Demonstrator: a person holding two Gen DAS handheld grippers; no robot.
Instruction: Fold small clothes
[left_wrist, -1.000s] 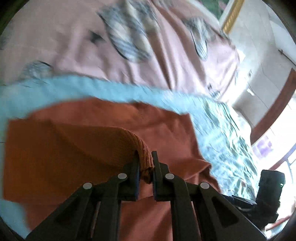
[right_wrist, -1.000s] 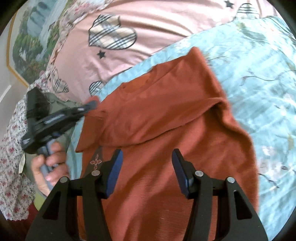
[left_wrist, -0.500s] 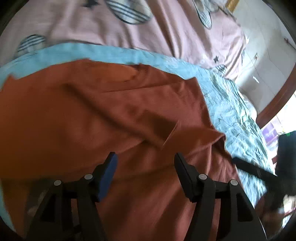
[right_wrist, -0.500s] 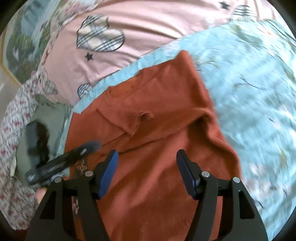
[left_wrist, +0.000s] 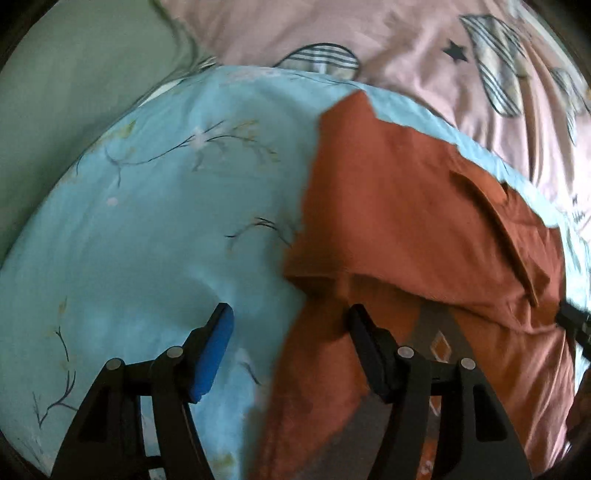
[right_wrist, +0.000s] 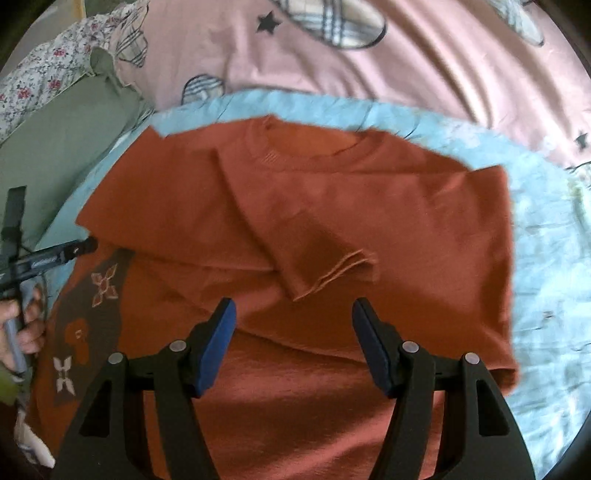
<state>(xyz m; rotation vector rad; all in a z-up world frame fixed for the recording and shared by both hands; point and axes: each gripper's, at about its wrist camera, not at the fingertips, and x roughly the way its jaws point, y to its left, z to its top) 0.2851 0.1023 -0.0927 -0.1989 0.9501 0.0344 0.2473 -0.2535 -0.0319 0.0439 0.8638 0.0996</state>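
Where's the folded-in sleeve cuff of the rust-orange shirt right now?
In the right wrist view, the sleeve cuff lies on the rust-orange shirt's chest, just ahead of the open right gripper.

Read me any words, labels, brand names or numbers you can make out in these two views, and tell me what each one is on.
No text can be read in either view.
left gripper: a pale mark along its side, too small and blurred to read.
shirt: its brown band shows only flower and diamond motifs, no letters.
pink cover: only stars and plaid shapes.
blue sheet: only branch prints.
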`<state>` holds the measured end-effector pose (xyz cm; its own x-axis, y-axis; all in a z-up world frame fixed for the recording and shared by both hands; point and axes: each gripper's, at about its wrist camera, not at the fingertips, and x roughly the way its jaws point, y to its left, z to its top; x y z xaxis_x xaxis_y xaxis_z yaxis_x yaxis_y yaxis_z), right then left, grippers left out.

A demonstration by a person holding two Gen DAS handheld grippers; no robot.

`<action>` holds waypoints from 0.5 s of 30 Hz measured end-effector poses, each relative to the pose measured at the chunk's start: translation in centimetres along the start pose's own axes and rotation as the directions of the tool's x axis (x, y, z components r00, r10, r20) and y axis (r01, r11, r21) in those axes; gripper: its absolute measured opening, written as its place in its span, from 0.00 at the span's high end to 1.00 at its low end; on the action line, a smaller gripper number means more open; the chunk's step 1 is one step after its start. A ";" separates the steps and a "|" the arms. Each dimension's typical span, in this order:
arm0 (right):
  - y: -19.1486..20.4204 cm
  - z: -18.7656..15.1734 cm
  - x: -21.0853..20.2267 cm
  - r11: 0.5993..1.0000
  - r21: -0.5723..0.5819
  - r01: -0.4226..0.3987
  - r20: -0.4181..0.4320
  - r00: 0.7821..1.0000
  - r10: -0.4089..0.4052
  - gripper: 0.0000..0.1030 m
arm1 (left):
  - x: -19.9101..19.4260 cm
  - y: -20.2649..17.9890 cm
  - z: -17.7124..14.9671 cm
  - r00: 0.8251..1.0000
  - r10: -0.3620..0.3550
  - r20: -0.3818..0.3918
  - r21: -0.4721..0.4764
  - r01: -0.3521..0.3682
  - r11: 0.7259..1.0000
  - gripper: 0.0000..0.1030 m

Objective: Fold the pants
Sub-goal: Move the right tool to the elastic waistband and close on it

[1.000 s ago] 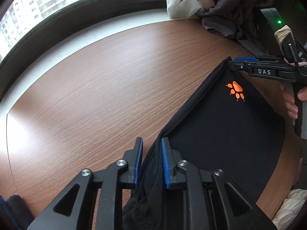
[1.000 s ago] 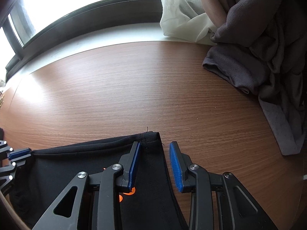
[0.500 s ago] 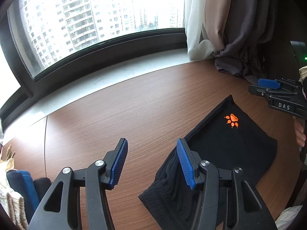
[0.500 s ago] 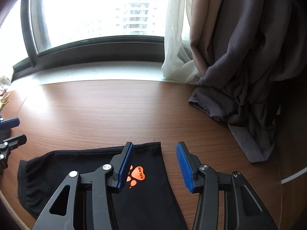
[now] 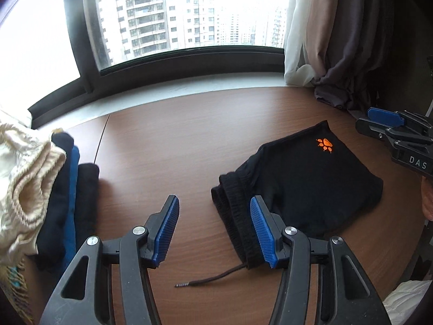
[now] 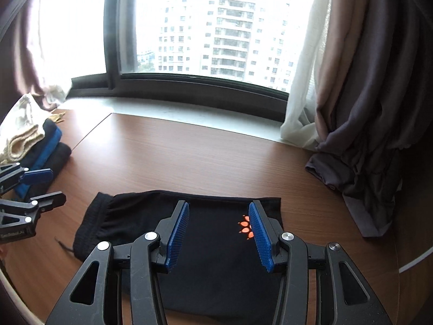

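1. The black pants (image 5: 303, 187) are laid as a compact folded bundle on the wooden tabletop (image 5: 189, 140), toward its near edge and well apart from the window-side edge; folding is judged to be finished or nearly so.
2. The left gripper (image 5: 213, 233) is held above the waistband end of the bundle. Its jaws have just been opening and now stand about half apart, with nothing gripped; only bare tabletop is seen in the gap.
3. The right gripper (image 6: 217, 233) is held over the end bearing the orange paw print (image 6: 245, 227). Its jaws have likewise just been opening, are parted to a similar width, and are clear of the cloth.
4. Both tools are judged to be kept off the fabric so that the fold is not disturbed.
5. The pants are of soft matte knit, with a ribbed, gathered elastic waistband (image 5: 235, 216) and a thin dark drawcord (image 5: 211, 280) trailing onto the tabletop toward the near edge.
6. A stack of folded garments (image 5: 67, 203), dark and blue under a cream knit, is placed at the left edge, presumably as finished work.
7. The jaw pads are ridged blue rubber; the tabletop is smooth brown woodgrain. Grey curtains (image 6: 365, 108) are draped onto its far right corner.
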<state>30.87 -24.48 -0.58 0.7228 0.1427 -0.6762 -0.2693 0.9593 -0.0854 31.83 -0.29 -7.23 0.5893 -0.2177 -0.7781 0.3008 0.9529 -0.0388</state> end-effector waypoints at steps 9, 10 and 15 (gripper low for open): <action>7.6 -3.0 -1.0 0.974 -0.165 -0.156 -0.029 0.988 0.154 0.54 | -1.7 2.2 -5.5 0.999 0.011 -0.039 -0.134 -0.016 0.991 0.47; 8.7 -3.4 -1.2 0.966 -0.194 -0.172 -0.035 0.985 0.168 0.54 | -1.6 2.5 -6.0 0.999 0.006 -0.046 -0.147 -0.012 0.989 0.47; 13.6 -5.5 -1.4 0.909 -0.366 -0.200 -0.028 0.979 0.204 0.45 | -1.7 4.4 -8.0 0.998 0.007 -0.059 -0.199 -0.019 0.980 0.47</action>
<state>22.74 -12.98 -4.80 0.6345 0.3285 -0.6996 -0.6220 0.7543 -0.2100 26.17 5.99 -11.10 0.5463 -0.1978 -0.8139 0.1347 0.9798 -0.1477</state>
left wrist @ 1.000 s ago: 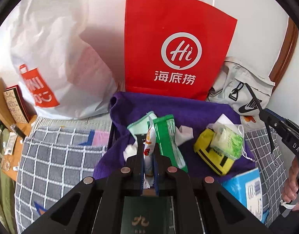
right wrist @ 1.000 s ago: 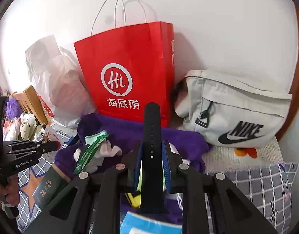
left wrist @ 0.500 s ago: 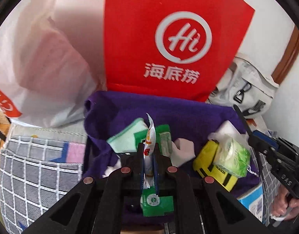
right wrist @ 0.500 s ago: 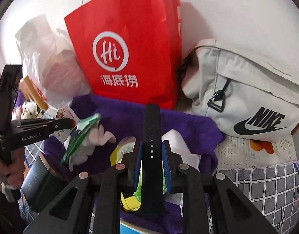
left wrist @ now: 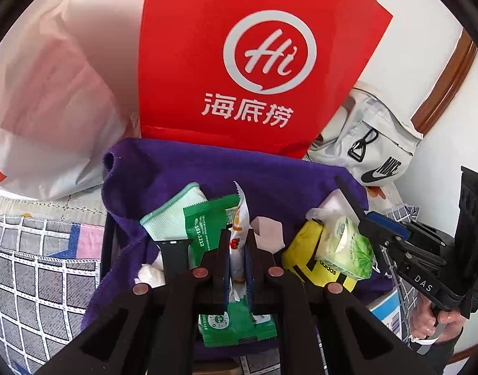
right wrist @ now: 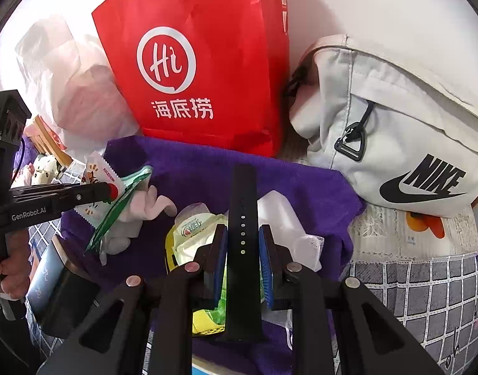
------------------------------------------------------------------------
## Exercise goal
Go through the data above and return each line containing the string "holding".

## Reply to the task
Demonstrator: a person holding two Gen DAS handheld grippers; no robot.
A demonstration by a person holding two Gen DAS handheld grippers; no robot.

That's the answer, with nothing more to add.